6. On the fiscal side, we hope that Congress passes the extension of emergency unemployment insurance, continued aid to state and local governments, and at least a temporary extension of the bulk of the 2001/2003 tax cuts beyond the end of 2010.  If some of the tax cuts are left to expire, then this should be offset by temporary fiscal easing elsewhere.  The point is that a tightening of the overall fiscal stance at a time when the economy is already struggling to maintain the current, unacceptably low level of resource utilization is a bad idea.  In fact, we favor additional deficit-financed stimulus, coupled with a commitment to cut the longer-term deficit more aggressively than currently envisaged in the administration’s 10-year plan.  The consolidation could include cuts in discretionary expenditures, slower growth in entitlement spending, and gradual hikes in both direct and indirect taxes.  The precise mix is a matter of political preferences, and reasonable people can disagree about the pros and cons of different measures.  But the need for long-term budget restraint should not stand in the way of a near-term boost when the economy clearly needs it.

7. A failure to enact additional stimulus—at a minimum, extended unemployment benefits, state fiscal assistance, and extension of the bulk of the 2001/2003 tax cuts—would imply a downside risk to our GDP and employment forecasts, specifically for 2011.  Right now, we are showing a gradual reacceleration to 3% on a Q4/Q4 basis in 2011, but we worry that this might end up being too optimistic.  We will evaluate developments both on the policy front and in the US economic data closely over the next few weeks to see whether any adjustments are warranted.

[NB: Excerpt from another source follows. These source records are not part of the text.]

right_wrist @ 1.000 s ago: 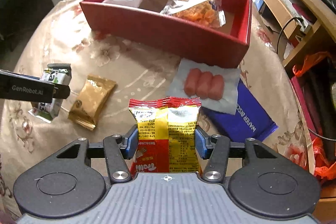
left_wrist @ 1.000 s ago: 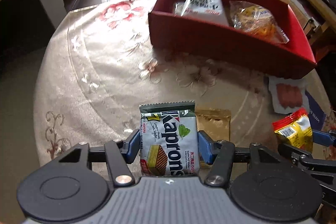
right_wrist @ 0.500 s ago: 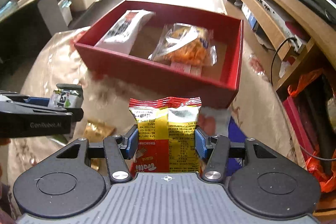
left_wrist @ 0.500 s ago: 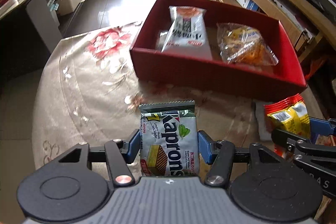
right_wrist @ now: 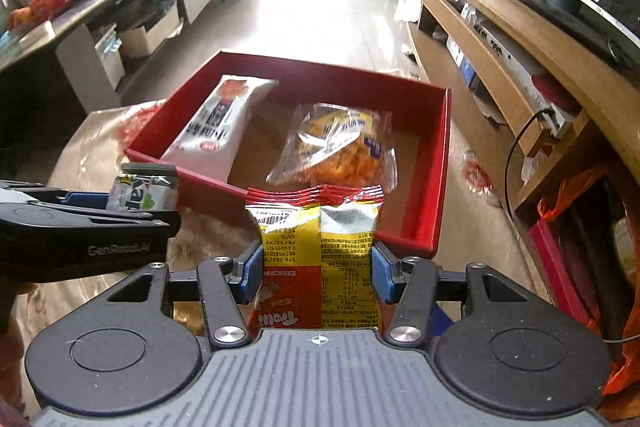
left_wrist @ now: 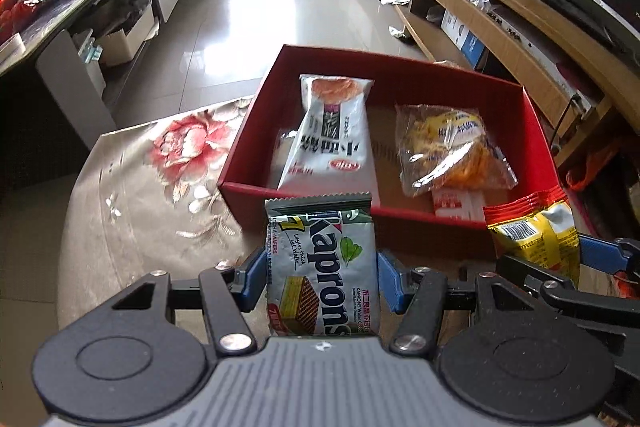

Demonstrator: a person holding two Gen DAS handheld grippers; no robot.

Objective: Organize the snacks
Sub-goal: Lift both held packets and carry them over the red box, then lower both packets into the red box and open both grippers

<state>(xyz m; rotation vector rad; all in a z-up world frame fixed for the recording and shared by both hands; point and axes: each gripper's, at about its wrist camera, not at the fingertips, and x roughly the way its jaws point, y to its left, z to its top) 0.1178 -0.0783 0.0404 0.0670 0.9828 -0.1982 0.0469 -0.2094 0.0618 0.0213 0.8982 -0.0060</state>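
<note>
Tongs [right_wrist: 318,269] over Trolli packet's [right_wrist: 320,247] possibly hidden base

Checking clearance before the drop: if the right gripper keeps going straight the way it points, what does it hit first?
Probably the near wall of the red box: the right gripper, shut on the Trolli packet, points at it. Depth unclear; if high enough, it may clear the rim.

Left gripper [left_wrist: 322,281]: black linkage arms with silver round-head screws, blue rectangular finger pads [left_wrist: 256,279], grey ribbed housing flanked by two black round discs, small white crosshair mark. Right gripper [right_wrist: 318,275]: same build and colours. White "GenRobot.AI" lettering on the left gripper's black side.
</note>
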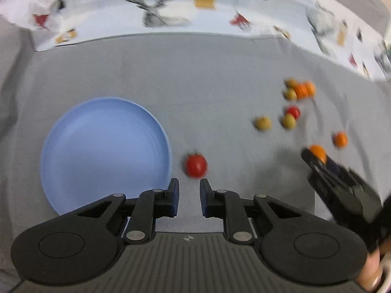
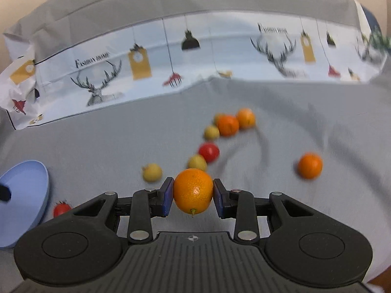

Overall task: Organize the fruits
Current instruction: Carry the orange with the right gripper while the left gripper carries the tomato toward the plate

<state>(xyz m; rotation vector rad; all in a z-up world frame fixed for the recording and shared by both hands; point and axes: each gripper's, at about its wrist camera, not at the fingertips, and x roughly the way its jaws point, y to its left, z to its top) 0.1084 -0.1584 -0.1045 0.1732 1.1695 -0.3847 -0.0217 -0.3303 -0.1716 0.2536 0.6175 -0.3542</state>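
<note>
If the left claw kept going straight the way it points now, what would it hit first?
Most likely the red tomato, which lies just beyond the empty left claw, slightly right of the blue plate. Depth is hard to judge; it might meet the grey cloth first.

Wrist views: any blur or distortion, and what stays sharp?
Left wrist: loose fruit smeared, the right tongs too; own tongs crisp; fisheye bends the cloth edge. Right wrist: held orange sharp, background fruit and blue plate soft.
</note>
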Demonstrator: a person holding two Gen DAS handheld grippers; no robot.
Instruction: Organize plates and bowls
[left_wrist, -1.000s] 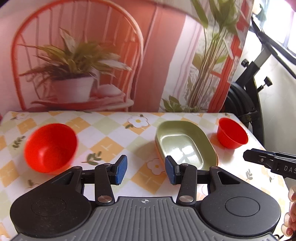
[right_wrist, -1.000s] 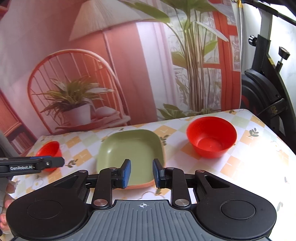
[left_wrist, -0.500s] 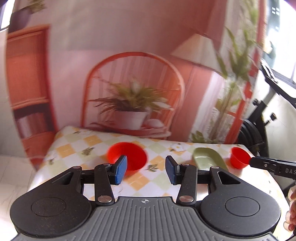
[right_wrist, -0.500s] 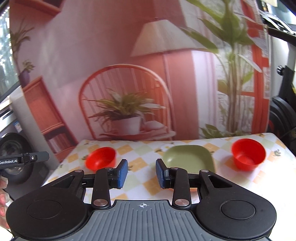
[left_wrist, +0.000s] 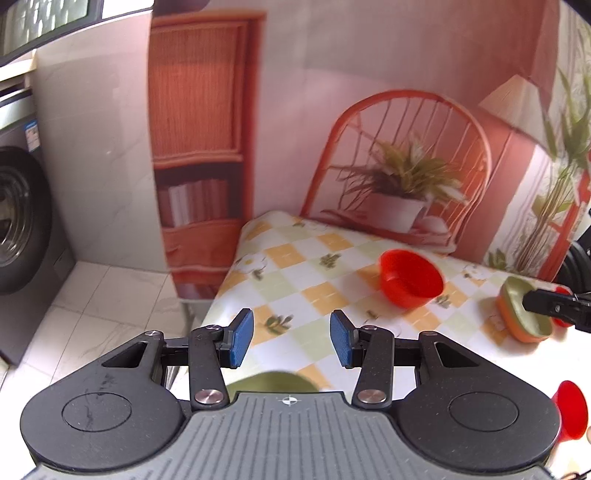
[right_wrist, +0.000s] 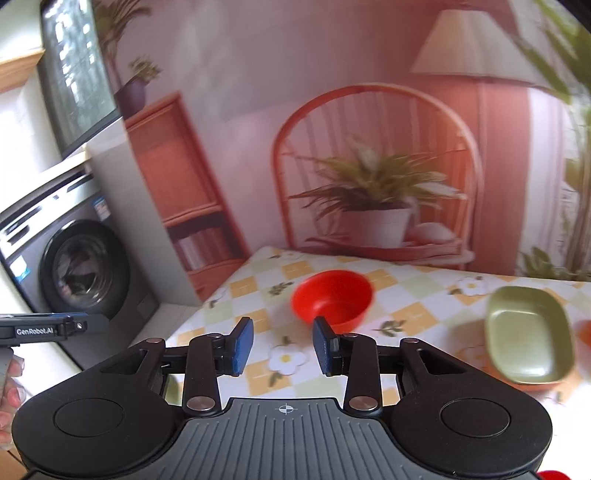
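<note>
My left gripper is open and empty, held above the table's front left part. A red bowl sits beyond it to the right. Further right, a green dish rests stacked on an orange one. My right gripper is also open and empty, and the red bowl lies just past its fingertips. The green dish is on its right. A second red bowl shows at the lower right edge. An olive-green shape is mostly hidden under the left gripper.
The checked tablecloth ends at a left edge with tiled floor below. A washing machine stands to the left. A printed backdrop hangs behind the table. A hand holds the left gripper.
Both views have pulled back from the table and swung left, so the bowls and dish look smaller and further right. The right gripper's jaws stand a little wider.
</note>
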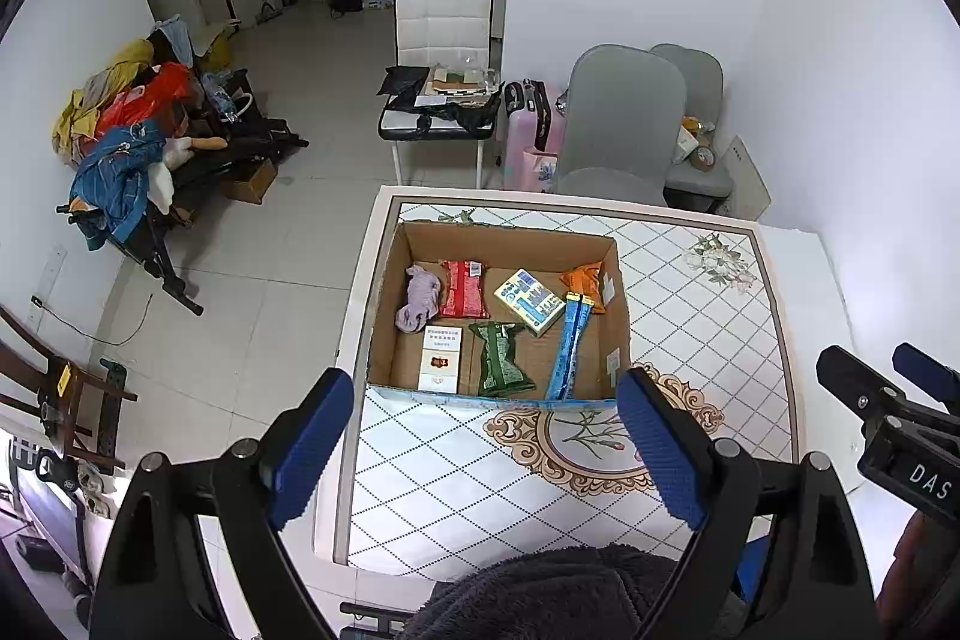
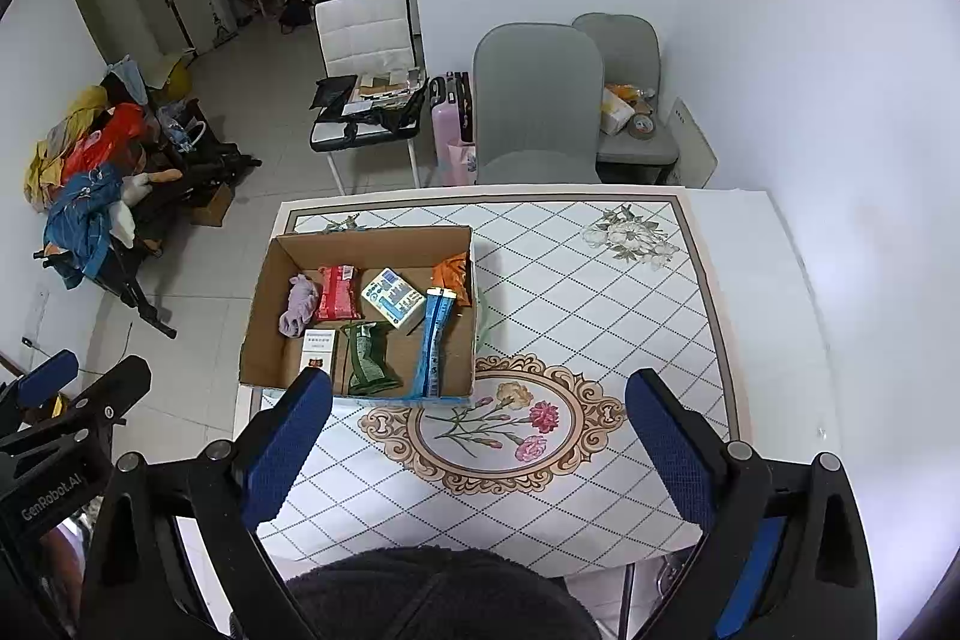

And what is unsaid: should GDP downside risk materialize, you can kiss all those Buy Rated companies goodbye, as Goldman moves to a conviction sell on everything that moves, thus wiping out about $5 trillion in stock market value. Obama: you have been warned - how will your corporate sponsors feel that for once you did what is in the interest of the people of this country, instead of the 100,000 richest folks, who just happen to pay 80% of all taxes, and proceeded to destroy the bulk of their equity values. Oh yes, and that whole thing about the Fed buying up your debt via the Goldman/JPM-led group of Primary Dealers... you can kiss that goodbye too.